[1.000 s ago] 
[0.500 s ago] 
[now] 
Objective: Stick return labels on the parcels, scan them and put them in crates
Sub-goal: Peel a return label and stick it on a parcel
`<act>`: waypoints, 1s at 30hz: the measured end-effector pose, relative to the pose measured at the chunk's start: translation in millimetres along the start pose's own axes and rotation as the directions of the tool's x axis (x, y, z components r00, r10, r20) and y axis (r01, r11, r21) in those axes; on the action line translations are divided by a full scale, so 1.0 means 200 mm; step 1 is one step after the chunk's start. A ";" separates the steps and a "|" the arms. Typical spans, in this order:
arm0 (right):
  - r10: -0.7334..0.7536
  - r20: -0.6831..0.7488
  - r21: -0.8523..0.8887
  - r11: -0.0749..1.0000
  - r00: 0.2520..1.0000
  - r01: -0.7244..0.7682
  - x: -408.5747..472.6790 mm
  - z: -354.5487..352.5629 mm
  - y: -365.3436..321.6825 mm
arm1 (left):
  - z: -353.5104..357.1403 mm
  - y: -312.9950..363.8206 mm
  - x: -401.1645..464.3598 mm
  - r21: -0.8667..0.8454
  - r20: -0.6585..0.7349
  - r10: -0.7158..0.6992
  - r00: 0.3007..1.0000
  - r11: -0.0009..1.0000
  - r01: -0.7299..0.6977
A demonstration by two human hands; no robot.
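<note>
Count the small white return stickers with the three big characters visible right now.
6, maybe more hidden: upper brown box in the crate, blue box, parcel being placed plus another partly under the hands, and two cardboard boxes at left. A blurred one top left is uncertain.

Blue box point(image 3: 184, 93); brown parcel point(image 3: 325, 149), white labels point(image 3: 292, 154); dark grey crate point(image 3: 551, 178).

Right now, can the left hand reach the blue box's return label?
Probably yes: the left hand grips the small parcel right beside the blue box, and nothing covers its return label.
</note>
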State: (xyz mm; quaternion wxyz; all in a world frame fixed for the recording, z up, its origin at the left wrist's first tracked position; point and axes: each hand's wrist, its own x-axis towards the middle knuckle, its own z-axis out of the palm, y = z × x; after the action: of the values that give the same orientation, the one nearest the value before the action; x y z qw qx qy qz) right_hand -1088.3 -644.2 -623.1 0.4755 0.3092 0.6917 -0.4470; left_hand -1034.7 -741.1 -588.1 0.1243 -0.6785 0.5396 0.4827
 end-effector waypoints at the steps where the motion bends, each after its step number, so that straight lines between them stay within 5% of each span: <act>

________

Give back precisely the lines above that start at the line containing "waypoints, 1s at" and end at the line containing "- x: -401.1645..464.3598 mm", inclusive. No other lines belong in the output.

OUTPUT OF THE EXERCISE:
`<act>`: waypoints, 1s at 30hz: the measured end-effector pose, relative to the pose measured at the chunk's start: translation in millimetres along the start pose's own axes and rotation as the directions of the tool's x axis (x, y, z components r00, r10, r20) and y axis (r01, r11, r21) in those axes; on the action line translations are divided by a full scale, so 1.0 means 200 mm; step 1 is one step after the chunk's start. A ";" separates the steps and a "|" the arms. Typical spans, in this order:
arm0 (right):
  - r10: -0.7334..0.7536
  - r20: -0.6831..0.7488
  - r21: -0.8523..0.8887
  - r11: -0.0749..1.0000
  - r00: 0.2520..1.0000
  - r01: -0.7244..0.7682
  - x: -408.5747..472.6790 mm
  - z: -354.5487..352.5629 mm
  - y: -365.3436..321.6825 mm
arm1 (left):
  - z: -353.5104..357.1403 mm
  - y: -312.9950..363.8206 mm
  - x: -401.1645..464.3598 mm

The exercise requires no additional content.